Drift - Data Refresh and Intelligent Fast Training

Drift is an automation framework for Azure Machine Learning that streamlines the process of registering training datasets and retraining models in response to data updates. Built on top of PyDataIO, Drift provides a robust solution for managing ML pipelines in Databricks and Azure ML environments.

📋 Table of Contents

Overview
Design Architecture
Features
Installation
Getting Started
Usage
- Training Dataset Registration
- Model Retraining
Running Jobs in Databricks
Configuration
Contributing
License

🎯 Overview

Drift automates two critical ML operations workflows:

Dataset Registration: Automatically registers new versions of training datasets from Azure Data Lake Storage Gen2 to Azure ML as both MLTable and URI folder assets.
Model Retraining: Intelligently triggers retraining of ML models when new data becomes available, ensuring your models stay up-to-date with the latest data.

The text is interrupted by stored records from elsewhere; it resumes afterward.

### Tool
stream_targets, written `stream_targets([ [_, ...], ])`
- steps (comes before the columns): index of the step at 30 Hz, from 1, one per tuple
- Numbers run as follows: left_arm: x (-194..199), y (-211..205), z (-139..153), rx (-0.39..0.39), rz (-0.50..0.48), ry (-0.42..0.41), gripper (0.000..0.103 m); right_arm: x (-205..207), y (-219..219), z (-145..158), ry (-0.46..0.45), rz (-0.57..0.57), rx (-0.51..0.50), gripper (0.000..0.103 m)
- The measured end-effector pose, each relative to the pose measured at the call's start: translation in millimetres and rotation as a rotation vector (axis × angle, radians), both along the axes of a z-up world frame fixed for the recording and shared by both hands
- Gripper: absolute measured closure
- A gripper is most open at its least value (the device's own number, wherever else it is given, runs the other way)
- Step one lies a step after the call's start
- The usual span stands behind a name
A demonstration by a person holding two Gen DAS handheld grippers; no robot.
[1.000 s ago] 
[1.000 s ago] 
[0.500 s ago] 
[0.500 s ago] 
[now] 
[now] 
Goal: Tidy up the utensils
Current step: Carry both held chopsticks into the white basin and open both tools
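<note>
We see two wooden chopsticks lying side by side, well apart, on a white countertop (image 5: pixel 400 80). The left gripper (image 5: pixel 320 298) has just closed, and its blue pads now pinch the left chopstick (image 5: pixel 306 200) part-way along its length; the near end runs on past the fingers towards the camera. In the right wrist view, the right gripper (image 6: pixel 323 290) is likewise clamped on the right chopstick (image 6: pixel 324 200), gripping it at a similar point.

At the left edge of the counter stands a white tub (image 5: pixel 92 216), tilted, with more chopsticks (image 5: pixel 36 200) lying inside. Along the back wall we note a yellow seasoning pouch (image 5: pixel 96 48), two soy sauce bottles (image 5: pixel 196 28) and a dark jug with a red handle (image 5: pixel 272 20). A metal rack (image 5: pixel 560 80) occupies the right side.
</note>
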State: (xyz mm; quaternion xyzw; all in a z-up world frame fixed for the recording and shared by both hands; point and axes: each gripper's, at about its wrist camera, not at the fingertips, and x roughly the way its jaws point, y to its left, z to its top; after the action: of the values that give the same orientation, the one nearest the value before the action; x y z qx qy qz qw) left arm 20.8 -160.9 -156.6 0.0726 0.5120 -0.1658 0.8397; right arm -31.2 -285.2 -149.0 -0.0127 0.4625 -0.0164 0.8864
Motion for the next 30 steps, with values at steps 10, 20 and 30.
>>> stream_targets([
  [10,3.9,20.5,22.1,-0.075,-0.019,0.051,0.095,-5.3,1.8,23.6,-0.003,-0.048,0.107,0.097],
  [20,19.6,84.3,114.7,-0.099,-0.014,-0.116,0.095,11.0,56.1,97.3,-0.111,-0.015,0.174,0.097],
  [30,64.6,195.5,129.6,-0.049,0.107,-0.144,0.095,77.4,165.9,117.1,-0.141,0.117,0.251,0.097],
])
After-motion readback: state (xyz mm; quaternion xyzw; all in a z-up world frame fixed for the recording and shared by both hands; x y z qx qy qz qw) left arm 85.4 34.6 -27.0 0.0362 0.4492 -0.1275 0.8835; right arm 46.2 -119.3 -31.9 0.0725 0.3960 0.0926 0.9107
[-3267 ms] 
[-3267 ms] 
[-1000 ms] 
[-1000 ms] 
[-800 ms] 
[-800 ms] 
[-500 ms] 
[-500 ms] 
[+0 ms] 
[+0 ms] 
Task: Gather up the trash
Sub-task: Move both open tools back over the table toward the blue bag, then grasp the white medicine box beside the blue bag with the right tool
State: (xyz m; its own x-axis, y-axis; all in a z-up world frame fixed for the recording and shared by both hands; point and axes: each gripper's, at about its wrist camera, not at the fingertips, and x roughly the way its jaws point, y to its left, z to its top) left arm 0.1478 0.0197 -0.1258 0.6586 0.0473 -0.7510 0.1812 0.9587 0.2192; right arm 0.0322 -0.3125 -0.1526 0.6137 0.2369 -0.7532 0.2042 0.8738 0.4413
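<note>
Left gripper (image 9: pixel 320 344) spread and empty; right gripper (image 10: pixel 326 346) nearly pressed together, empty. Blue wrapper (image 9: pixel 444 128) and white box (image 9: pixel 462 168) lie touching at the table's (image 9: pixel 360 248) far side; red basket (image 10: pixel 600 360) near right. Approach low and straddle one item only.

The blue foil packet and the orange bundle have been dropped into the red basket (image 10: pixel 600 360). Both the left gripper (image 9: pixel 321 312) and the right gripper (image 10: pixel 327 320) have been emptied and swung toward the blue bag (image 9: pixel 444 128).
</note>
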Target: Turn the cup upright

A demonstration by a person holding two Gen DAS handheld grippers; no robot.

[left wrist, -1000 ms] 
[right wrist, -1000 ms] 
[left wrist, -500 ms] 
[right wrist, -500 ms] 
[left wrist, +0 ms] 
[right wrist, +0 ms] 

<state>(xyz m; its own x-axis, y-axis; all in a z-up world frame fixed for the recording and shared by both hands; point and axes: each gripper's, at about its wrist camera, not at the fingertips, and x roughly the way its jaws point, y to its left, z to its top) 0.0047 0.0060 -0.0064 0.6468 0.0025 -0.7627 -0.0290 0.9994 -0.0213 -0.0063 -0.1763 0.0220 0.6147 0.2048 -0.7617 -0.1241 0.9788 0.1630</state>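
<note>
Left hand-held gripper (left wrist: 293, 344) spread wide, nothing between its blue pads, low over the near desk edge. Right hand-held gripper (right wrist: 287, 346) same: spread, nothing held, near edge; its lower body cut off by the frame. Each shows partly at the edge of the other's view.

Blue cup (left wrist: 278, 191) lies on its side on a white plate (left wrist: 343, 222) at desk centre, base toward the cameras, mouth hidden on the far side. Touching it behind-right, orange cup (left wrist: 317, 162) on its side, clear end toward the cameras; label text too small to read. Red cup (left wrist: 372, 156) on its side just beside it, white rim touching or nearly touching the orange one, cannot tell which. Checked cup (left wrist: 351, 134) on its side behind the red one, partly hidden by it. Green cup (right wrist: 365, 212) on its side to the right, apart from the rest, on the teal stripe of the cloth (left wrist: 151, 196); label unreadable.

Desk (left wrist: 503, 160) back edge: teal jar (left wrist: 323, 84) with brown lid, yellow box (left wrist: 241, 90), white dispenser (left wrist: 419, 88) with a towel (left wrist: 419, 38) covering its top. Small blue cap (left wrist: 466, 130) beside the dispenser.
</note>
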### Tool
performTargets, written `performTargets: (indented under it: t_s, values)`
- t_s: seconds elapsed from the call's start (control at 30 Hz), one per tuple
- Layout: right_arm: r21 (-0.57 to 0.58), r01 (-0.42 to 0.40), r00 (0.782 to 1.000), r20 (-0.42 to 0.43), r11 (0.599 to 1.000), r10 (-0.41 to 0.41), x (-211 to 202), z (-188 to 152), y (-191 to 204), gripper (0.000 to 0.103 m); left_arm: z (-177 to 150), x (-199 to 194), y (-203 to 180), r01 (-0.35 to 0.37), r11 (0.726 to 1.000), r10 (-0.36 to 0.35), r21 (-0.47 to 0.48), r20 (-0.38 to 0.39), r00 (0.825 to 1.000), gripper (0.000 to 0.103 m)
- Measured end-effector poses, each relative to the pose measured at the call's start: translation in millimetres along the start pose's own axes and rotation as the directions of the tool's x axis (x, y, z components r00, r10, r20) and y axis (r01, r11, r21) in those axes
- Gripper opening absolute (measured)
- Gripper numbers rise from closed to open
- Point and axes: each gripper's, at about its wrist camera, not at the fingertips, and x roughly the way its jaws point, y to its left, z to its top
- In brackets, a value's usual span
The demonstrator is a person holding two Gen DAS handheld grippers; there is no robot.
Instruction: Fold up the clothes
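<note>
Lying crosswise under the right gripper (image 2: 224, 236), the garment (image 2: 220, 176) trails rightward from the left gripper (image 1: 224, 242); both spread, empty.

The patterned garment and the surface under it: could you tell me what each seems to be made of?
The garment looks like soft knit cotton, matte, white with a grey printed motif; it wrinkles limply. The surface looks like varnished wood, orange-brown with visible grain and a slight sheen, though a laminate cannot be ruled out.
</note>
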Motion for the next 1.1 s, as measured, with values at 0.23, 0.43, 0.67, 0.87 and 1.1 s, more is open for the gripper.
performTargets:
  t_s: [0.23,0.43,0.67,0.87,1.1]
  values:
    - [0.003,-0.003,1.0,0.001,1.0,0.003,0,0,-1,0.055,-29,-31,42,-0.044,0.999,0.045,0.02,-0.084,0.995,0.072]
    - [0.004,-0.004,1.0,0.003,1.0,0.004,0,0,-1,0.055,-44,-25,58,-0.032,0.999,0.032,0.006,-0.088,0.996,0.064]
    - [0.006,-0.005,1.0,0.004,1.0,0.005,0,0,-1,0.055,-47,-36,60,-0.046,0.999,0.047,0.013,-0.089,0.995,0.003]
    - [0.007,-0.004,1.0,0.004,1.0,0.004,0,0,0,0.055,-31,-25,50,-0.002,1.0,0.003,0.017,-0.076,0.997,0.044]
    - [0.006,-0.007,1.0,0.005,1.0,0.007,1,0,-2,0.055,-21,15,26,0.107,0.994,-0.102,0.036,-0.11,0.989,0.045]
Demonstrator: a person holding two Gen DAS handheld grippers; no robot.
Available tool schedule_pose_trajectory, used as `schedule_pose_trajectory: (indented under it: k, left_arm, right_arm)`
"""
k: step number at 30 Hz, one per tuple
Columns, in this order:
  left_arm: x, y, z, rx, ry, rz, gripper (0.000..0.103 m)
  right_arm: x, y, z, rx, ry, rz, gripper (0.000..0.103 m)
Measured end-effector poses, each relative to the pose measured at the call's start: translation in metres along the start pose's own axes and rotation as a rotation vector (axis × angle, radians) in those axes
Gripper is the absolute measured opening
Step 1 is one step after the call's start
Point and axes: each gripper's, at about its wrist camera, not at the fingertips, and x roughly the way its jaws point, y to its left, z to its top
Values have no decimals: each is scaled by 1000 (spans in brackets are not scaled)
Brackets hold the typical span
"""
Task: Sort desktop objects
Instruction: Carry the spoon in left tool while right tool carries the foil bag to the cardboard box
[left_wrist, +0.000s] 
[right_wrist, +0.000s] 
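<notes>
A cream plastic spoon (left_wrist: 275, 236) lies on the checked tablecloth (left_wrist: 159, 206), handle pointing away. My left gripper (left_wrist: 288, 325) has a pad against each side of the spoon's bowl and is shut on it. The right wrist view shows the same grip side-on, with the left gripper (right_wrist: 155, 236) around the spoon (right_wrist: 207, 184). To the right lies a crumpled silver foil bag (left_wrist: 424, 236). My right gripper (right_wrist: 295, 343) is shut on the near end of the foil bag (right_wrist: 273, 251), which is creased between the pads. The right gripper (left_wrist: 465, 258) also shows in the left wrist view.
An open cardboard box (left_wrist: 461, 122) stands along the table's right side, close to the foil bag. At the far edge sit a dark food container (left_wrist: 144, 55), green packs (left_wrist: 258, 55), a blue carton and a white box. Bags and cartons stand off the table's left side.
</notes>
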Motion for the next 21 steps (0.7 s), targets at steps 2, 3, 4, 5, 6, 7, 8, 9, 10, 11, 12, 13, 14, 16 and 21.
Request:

The framework is built on PyDataIO, leveraging its pipeline orchestration capabilities to create robust, configurable ML workflows.

🏗️ Design Architecture

The architecture consists of two main components:

Dataset Registrator: Monitors data sources and registers new dataset versions
Model Retrainer: Detects new dataset versions and triggers model retraining jobs

✨ Features

Automated Dataset Registration: Register Delta Lake tables as Azure ML data assets
Intelligent Model Retraining: Automatically retrain models based on data asset updates
Version Management: Track dataset and model versions with timestamp-based versioning
Flexible Configuration: YAML-based configuration for easy customization
Status Monitoring: Built-in job status tracking and timeout management
Group-based Training: Support for training multiple model groups with selective retraining
Azure Integration: Seamless integration with Azure ML, Databricks, and Azure Key Vault

📦 Installation

Prerequisites

Python 3.11 or higher
Access to Azure ML workspace
Databricks workspace (for job execution)
Azure Data Lake Storage Gen2

Install from source

git clone https://github.com/yourusername/Drift.git
cd Drift
pip install -e .

Install dependencies

pip install -r requirements.txt

Or if using uv:

uv sync

🚀 Getting Started

1. Set up Azure credentials

Drift uses Azure Service Principal for authentication. Store your credentials in Azure Key Vault:

ApplicationID: Your Azure AD application ID (base64 encoded)
ApplicationPassword: Your Azure AD application secret (base64 encoded)

2. Configure your job

Create a configuration file based on the examples in the docs/ directory.

3. Run a job

spark_job --config path/to/config.conf \
          --tenant <tenant-id> \
          --vault_name <key-vault-name> \
          --data_asset_version <version> (optional)

📖 Usage

Training Dataset Registration

The Dataset Registrator creates new versions of training data assets in Azure ML from Delta Lake tables stored in Azure Data Lake Storage Gen2.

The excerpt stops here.